Philip: About the transforming part...knowing that these patients are young, this is technically something that's benign, so I would try to avoid radiating them whenever possible, because that's when you're going to run more of the risk of transforming it into something more aggressive and malignant. As far as I recall, the rates for a standard desmoid that's never been treated and morphing into something else, a more aggressive sarcoma, I think is on the more unlikely side, unless it's been radiated and now it's morphing into something like a radiation-induced sarcoma, potentially. Try to avoid radiation whenever possible, and frankly, I think even surgery whenever possible for these patients is key.
Thomas: Has the paradigm about surgery changed? Because I feel like the patient who I have on tamoxifen, I've probably been taking care of her for 10 years. She hasn't had any surgery in the interim. But before that, they were operating on her at least once a year for a few years. So it seems like they thought they could remove these, but then they figured out they can't—not even remove them, that they could eradicate them surgically. I think the paradigm has changed though, leave them alone.
Philip: That's what I'm trying to instill in more and more of our local surgeons. Because I think to them, depending on where they trained and when they trained, they see it in front of them, it's "benign," and they think they can just get it out. But I find inevitably, they come back, and the tumor has positive margins, or it recurs. I may end up meeting some of these patients after their second or third recurrence, and it keeps coming back, [and they don't want surgery] anymore. I tell them to let us try and do something different. I think it takes a lot of education of the surgeons themselves to know not to send them for repeated abdominal surgeries or trying to get "positive margins."
Arunabh Sekhri, MD: Do you see mostly local recurrence? You don't really see metastasis with this?

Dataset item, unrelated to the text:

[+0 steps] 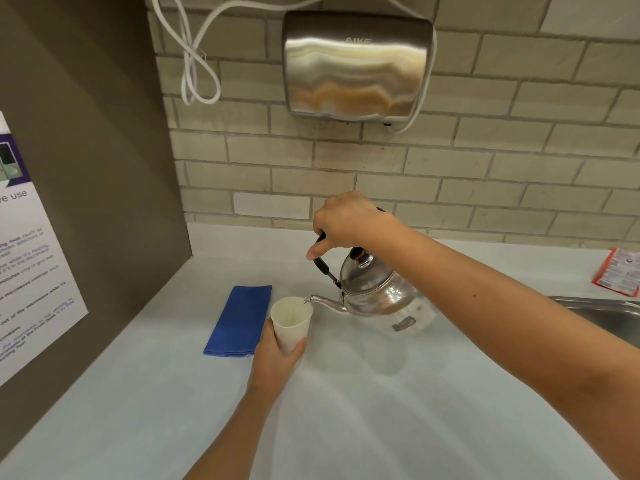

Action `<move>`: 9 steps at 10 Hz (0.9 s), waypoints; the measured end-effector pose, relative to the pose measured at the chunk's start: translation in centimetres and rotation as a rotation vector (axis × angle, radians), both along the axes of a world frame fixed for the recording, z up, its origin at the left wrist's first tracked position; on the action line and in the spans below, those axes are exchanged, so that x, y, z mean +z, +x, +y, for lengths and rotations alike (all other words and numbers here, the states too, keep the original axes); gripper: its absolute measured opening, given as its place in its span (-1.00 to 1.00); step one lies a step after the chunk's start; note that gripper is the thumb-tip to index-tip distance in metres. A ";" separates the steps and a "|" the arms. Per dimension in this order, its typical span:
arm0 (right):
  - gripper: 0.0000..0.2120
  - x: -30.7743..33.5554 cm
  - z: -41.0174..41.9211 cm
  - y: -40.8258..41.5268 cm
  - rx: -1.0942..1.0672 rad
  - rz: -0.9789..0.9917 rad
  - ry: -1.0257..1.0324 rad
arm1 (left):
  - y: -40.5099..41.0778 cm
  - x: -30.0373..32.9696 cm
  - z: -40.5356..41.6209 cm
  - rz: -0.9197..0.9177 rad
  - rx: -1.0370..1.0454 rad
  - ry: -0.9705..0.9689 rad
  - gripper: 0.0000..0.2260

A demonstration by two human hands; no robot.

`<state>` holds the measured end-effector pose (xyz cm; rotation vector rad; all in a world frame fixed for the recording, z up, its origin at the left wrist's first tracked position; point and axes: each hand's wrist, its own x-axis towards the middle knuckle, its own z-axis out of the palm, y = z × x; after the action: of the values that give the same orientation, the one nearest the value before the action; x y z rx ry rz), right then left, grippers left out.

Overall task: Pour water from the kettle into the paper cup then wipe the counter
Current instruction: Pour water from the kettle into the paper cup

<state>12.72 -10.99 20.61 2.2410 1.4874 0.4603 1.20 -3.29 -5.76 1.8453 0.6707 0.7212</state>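
Two bare forearms reach in from the lower edge over a pale, smooth tabletop [381,410], which lies open and bare across the whole near half. Its left edge meets a flat brown panel [86,168] carrying a printed notice [31,271]; its far edge meets a wall of light brick tiles [485,188]; at the right, the rim of a steel sink [602,310] cuts in, with a red and white packet [618,275] lying behind it.

Left hand [277,355]: its grip is curled around the lower part of a white paper cup [291,323], a tapered, matte cup tilted slightly; whether it rests on the tabletop cannot be told. A little clear water shows inside it.

Right hand [346,223]: its grip is closed over the black arched handle of a shiny round steel kettle [377,292], lifted and tipped left. The kettle's thin curved spout sits at the cup's rim, and its domed lid with a dark knob is on.

Just left of the cup, a folded blue cloth [239,320] lies flat on the tabletop, a long soft rectangle, partly behind the left hand.

On the wall above, a brushed steel hand dryer [356,64] hangs with a looped white cord [197,64] beside it.
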 end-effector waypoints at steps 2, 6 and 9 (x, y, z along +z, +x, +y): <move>-0.44 0.0 -0.1 0.1 0.005 -0.006 0.005 | 0.1 0.0 0.0 0.004 0.012 0.020 -0.41; -0.46 -0.1 -0.1 0.1 0.017 -0.005 0.005 | 0.1 0.0 0.1 -0.018 -0.003 -0.008 -0.42; -0.46 -0.2 0.0 -0.1 0.024 -0.010 -0.002 | 0.2 -0.3 0.2 -0.025 0.001 -0.008 -0.44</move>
<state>12.67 -10.95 20.41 2.2182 1.5109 0.4770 1.41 -3.12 -6.09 1.8260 0.6572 0.7402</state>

Philip: Yes, so I would say from a non-germline patient—let's say they have no evidence of APC, it's a sporadic desmoid tumor—we should not see "metastatic disease" of that desmoid. As opposed to that patient who has an abdominal desmoid who may have germline APC, they may have multifocal sites of their desmoid tumor. That's the way I see it. But if someone has a sporadic desmoid tumor in their leg, I do not expect it to pop up somewhere else for the most part.
DISCLOSURES: Philip previously reported honoraria from SpringWorks Therapeutics and a consulting or advisory role with Foundation Medicine, Daiichi Sankyo/AstraZeneca, and Deciphera.